From the listing below, output only the lines starting at the line that has "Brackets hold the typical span" and ending at the line that has "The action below", exactly as they appear, ends included.

THE DATA
☆ ☆ ☆
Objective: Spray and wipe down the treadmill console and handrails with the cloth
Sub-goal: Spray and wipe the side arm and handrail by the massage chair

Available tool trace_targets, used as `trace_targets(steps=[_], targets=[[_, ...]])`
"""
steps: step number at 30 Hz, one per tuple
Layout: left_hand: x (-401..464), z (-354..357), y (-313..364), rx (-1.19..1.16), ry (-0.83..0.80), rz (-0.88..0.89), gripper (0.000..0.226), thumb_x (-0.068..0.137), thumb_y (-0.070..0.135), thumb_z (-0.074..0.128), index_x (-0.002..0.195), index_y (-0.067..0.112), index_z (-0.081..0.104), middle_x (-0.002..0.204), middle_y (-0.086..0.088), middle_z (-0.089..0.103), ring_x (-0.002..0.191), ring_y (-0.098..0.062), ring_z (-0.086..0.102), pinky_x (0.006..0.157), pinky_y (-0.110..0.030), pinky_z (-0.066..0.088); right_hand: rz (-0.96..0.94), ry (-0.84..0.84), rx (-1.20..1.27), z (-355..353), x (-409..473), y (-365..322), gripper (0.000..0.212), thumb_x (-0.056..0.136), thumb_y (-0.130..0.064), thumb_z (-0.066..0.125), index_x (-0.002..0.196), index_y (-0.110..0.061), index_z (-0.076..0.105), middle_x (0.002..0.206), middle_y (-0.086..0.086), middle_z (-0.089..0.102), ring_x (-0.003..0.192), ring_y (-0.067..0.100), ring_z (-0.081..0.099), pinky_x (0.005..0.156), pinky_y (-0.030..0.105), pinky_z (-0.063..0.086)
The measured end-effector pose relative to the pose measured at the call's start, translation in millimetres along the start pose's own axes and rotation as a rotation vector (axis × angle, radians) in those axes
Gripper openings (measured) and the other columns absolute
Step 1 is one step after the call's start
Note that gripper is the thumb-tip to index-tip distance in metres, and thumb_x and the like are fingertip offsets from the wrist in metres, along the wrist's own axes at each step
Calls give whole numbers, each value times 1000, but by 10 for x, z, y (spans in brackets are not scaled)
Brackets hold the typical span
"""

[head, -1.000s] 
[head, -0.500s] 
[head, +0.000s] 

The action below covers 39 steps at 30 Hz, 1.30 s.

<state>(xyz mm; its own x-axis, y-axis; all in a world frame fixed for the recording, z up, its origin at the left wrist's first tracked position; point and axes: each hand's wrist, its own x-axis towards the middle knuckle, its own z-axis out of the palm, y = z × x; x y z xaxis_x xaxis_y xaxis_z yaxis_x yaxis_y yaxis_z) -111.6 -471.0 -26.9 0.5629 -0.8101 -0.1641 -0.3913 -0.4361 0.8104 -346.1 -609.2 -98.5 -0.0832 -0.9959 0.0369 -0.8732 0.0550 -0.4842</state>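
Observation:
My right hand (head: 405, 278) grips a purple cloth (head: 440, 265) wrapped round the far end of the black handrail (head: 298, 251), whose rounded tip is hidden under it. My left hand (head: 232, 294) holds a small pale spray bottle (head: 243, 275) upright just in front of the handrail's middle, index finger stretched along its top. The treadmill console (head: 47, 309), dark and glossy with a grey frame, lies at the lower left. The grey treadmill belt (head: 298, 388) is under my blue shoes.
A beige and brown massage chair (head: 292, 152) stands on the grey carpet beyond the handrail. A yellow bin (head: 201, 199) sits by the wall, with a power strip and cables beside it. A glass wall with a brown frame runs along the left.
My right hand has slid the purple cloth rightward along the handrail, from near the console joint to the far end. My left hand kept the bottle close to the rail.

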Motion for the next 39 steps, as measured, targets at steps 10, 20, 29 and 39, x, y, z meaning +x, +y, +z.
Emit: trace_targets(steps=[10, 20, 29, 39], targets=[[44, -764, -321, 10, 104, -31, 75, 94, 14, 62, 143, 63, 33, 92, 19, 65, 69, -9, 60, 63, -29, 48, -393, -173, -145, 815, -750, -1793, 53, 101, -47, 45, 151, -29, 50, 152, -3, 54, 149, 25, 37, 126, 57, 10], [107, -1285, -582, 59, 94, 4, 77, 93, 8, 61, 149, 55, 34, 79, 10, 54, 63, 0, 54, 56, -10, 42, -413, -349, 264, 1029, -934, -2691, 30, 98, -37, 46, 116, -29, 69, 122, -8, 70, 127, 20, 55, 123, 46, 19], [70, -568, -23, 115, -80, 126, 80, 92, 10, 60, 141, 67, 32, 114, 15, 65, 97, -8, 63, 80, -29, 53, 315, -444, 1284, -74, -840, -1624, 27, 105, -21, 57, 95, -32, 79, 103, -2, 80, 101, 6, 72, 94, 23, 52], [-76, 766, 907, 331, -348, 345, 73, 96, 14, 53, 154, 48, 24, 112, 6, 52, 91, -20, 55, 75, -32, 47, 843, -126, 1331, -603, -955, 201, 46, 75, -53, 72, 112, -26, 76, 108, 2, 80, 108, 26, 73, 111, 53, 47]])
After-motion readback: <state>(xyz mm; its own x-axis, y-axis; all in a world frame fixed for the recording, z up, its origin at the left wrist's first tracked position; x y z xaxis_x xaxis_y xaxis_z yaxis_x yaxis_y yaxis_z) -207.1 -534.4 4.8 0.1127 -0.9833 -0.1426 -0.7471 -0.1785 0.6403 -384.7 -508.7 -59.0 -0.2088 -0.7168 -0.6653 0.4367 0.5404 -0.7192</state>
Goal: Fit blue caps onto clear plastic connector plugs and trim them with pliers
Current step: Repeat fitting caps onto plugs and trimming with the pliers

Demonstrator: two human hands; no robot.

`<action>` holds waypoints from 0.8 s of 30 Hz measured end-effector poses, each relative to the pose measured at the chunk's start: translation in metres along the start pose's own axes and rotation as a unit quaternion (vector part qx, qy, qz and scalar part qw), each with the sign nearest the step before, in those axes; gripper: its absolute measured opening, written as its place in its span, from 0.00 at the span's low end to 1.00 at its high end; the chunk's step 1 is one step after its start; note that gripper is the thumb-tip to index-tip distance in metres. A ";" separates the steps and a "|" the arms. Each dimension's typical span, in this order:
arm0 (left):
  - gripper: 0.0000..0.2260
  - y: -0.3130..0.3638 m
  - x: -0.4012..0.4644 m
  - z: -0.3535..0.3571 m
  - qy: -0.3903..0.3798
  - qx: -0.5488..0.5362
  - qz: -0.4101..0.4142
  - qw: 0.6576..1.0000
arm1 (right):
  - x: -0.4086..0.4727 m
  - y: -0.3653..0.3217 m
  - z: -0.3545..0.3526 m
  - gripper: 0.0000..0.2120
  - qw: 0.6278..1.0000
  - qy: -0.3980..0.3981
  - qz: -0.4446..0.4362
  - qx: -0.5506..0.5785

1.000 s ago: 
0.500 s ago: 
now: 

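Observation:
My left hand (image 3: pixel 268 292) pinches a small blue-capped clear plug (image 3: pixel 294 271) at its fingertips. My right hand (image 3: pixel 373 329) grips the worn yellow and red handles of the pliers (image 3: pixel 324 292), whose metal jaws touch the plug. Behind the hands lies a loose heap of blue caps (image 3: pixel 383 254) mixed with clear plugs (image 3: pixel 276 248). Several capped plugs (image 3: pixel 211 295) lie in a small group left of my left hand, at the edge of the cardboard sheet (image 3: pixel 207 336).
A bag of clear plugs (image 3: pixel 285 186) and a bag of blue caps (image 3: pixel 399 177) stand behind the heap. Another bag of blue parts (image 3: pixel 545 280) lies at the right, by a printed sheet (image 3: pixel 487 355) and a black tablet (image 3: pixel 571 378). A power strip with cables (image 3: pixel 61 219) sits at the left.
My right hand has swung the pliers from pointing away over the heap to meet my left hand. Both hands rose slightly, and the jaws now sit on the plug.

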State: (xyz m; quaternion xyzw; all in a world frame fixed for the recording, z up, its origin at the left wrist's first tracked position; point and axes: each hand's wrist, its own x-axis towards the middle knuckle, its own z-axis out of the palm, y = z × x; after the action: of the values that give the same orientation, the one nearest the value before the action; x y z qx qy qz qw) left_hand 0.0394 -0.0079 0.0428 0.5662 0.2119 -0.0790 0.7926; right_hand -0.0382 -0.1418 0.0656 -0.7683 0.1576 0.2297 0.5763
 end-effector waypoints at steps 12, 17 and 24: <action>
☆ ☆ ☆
TASK SOLUTION
Brackets hold the typical span
"""

[head, -1.000s] 
[head, -0.500s] 
[head, +0.000s] 

The action below covers 39 steps at 30 Hz, 1.30 s.

The answer is complete, and the exercise is done.